In a new National Institutes of Health study, most gay and bisexual men who had fallen out of care were willing to re-engage in care. Furthermore, 91% were still in care at 12 months, and 48% of them were virally suppressed at 12 months. The new study, part of the HIV Prevention Trials Network (HPTN), was presented at the International AIDS Society (IAS) Conference on HIV Science in Mexico City on Monday, opening the door to a potential intervention that could be implemented to increase engagement in care and viral suppression among men who have sex with men (MSM) -- particularly in black communities.
"HPTN 078 highlights the willingness of people with unsuppressed HIV to engage in treatment when connected with HIV care services," said Dianne Rausch, Ph.D., director of the NIMH Division of AIDS Research. "The lack of difference in viral suppression between the standard care and case management arms underscores the effectiveness of the current standard of HIV care in the United States, but additional interventions appear necessary to further increase the proportion of people who maintain viral suppression."
Initially, there were 1,305 MSM screened for the study, and the vast majority, 80%, were in fact virally suppressed. But in order to meet the study criteria of MSM who were living with HIV and with detectable viral loads, the study enrolled 144 MSM participants in four U.S. cities (Atlanta, Baltimore, Boston, and Birmingham, Alabama). Eighty-four percent were black, 7% Latinx, and the average age was 39. Ninety percent had a high school diploma or more, 81% had health insurance, and 67% were unemployed; 64% had incomes below $20,000.
“We thought we were going to find a lot of people living with the virus who had not been previously diagnosed,” said Chris Beyrer, M.D., M.P.H., protocol chair of this study and professor of public health with Johns Hopkins University. “That is not the case.”
Eighty-six percent had been on antiretroviral therapy at some point in their diagnosis. The researchers noted that while they only sought to enroll MSM in this study, there were a few transgender women who responded to recruitment efforts and enrolled. But being only a few, there were not enough to make any conclusions regarding transgender women in this study. Researchers said they’d be exploring a similar study in trans women in the near future.
The participants were randomly assigned to one of two arms: a standard-of-care arm and an enhanced-case-management arm. The standard-of-care participants received existing supportive services, antiretroviral therapy initiation, and treatment/adherence support. The participants in the enhanced-case-management arm received three components: access to case management and referral services, motivational interview-based counseling, and automated adherence and motivational messages. Participants were able to choose the frequency of their engagement with case management, counseling, and automated messaging.
At the end of 12 months, 91% of all participants in both arms were retained in care, and 48% were virally suppressed -- and there was no difference between the standard-of-care and enhanced-case-management arms. Researchers also noted that it took a while to get to viral suppression -- only 28% had achieved viral suppression in three months, while slowly climbing to 48% by month 12.

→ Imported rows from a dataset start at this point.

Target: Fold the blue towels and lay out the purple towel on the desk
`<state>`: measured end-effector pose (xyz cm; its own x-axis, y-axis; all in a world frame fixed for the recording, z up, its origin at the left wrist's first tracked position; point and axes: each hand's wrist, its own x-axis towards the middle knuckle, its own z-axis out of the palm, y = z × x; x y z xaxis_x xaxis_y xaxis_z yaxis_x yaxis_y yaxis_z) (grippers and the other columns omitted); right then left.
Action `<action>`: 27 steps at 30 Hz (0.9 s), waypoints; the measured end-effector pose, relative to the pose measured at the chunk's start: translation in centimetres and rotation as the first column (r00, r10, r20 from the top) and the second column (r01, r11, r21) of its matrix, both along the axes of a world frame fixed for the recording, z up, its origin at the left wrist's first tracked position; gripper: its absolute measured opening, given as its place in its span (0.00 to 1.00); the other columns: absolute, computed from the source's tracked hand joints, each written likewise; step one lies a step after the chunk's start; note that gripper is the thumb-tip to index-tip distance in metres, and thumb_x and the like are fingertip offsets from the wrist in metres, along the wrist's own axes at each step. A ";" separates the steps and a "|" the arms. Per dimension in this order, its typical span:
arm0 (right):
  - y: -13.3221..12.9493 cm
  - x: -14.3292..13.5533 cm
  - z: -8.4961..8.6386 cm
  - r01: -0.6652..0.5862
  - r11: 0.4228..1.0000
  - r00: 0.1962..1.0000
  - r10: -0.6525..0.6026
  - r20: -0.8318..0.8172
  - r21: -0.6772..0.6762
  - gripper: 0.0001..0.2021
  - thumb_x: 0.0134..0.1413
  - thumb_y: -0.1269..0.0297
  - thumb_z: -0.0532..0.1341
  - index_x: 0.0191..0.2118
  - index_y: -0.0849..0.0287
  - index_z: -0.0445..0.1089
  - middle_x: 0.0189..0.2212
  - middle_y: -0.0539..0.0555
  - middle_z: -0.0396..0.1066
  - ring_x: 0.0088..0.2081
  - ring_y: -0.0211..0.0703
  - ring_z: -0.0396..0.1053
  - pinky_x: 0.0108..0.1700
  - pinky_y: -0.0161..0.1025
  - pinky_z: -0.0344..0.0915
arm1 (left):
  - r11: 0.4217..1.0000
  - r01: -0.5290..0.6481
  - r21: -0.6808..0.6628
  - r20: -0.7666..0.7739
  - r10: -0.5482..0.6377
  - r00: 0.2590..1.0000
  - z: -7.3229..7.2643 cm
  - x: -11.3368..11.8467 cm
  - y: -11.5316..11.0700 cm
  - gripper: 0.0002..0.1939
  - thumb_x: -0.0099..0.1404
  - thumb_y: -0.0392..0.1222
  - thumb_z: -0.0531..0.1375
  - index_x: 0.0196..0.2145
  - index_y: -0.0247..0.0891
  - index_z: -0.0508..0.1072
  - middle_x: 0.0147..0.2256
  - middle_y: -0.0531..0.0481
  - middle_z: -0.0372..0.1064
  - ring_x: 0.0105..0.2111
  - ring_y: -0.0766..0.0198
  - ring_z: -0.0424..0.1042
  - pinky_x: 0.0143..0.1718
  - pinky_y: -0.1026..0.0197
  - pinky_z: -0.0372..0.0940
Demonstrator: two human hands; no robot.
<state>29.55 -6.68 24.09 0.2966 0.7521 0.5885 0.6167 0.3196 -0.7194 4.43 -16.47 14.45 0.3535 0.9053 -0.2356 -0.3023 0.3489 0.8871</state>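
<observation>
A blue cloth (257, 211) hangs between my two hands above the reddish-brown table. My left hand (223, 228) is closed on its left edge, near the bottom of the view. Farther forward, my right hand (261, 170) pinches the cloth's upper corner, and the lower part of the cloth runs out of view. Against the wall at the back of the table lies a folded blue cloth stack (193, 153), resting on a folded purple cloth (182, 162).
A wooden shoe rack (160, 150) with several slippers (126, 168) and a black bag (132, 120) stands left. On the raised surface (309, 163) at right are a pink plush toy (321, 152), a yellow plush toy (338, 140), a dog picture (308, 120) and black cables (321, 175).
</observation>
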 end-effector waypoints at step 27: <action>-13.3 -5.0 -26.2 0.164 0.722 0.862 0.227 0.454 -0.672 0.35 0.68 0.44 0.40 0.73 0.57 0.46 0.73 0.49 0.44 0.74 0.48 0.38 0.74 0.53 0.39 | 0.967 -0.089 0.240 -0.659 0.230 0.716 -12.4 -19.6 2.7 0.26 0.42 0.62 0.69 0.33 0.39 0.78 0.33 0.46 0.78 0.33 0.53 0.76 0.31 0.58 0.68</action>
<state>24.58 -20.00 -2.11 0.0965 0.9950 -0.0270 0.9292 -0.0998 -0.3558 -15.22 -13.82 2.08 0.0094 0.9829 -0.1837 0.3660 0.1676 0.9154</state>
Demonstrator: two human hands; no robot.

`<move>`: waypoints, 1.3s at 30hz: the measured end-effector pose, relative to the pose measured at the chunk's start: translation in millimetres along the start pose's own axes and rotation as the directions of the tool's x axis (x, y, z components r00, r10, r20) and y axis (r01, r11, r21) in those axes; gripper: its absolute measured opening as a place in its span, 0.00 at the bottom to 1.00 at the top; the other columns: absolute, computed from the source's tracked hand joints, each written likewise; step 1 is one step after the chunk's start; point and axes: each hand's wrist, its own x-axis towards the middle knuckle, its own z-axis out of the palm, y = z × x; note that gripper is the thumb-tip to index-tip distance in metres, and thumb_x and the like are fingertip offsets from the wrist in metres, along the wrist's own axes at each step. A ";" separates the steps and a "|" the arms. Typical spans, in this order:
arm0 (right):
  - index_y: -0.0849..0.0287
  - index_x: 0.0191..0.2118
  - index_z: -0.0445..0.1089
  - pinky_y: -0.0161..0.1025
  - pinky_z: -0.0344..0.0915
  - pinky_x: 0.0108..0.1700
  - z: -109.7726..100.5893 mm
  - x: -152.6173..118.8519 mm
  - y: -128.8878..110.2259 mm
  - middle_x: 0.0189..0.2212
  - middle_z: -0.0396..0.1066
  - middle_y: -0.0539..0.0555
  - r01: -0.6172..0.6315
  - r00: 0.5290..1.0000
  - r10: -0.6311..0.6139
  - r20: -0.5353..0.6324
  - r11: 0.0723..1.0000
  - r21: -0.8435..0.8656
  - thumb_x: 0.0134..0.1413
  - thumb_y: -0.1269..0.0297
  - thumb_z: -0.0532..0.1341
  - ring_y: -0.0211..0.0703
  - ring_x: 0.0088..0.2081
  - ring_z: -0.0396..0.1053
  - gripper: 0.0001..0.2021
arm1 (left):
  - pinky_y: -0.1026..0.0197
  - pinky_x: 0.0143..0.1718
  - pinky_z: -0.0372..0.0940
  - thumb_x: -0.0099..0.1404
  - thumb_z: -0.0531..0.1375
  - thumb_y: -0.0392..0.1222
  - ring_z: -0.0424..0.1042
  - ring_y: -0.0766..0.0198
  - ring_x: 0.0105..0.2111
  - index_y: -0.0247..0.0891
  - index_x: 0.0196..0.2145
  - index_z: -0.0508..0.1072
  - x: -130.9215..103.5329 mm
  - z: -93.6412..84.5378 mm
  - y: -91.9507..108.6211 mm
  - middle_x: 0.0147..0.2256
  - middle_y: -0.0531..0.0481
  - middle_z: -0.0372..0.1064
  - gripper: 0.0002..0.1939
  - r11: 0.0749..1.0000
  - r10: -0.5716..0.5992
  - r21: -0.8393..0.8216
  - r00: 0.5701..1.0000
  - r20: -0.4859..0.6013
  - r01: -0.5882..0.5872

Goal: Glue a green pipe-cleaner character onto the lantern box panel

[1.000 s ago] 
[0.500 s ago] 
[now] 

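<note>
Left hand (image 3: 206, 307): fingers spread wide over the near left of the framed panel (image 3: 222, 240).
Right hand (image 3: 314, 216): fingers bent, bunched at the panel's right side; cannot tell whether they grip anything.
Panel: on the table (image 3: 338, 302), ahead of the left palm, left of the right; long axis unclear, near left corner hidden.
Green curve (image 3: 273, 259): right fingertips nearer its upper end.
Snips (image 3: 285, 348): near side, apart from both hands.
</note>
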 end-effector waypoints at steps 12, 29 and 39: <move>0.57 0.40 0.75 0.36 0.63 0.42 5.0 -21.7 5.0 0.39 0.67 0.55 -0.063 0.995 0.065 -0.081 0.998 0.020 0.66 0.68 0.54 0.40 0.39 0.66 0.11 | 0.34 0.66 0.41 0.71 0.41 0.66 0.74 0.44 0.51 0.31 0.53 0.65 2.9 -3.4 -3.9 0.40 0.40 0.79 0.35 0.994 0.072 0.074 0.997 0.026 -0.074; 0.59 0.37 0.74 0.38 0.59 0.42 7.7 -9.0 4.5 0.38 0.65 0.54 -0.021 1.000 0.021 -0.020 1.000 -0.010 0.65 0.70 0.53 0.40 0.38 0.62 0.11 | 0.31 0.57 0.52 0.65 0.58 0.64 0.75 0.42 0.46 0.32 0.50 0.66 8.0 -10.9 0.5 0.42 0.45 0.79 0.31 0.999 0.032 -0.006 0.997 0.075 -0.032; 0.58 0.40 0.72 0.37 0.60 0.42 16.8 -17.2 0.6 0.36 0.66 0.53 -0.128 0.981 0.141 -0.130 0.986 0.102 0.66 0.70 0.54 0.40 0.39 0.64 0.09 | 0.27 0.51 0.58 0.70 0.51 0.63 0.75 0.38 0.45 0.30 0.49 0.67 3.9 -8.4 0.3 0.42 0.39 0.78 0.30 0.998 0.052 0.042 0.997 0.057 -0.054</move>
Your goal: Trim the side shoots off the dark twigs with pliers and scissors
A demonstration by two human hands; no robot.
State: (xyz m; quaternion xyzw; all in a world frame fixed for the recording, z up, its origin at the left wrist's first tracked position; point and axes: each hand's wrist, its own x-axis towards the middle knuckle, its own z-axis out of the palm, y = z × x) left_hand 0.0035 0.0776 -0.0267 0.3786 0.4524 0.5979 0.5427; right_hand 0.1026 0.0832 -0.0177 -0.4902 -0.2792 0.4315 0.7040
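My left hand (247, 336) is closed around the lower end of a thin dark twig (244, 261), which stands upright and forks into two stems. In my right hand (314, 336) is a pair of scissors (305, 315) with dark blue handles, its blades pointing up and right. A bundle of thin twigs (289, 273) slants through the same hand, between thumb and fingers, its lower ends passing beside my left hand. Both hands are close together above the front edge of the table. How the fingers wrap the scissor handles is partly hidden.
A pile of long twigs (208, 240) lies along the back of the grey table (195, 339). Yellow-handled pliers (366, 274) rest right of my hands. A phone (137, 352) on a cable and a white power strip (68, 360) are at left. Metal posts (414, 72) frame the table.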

During the presentation at IAS, Beyrer said that there may be several reasons why the enhanced-case-management arm did not perform better than the arm of participants who enrolled in standard of care. He cited that the case management intervention may not have provided enough distinct interventions over standard of care or perhaps was not enough to overcome structural barriers. He also noted that perhaps this group of MSM -- who faced challenges to engaging in care and getting virally suppressed -- may need medical case management by nurses as opposed to nonmedical case managers.
"We are encouraged to see that nearly half of participants whose HIV was unsuppressed at the beginning of the study had achieved and maintained viral suppression after one year. However, additional issues -- such as high levels of poverty, social factors like stigma, and individual-level factors including mental health and substance use -- must be addressed to achieve higher rates of viral suppression among disenfranchised men who have sex with men and transgender women in the United States," said Beyrer.
Beyrer also said the research team noticed high rates of antiretroviral drug resistance among MSM who did not achieve viral suppression, and the team will be publishing a paper in the future on these results after completing more data analysis.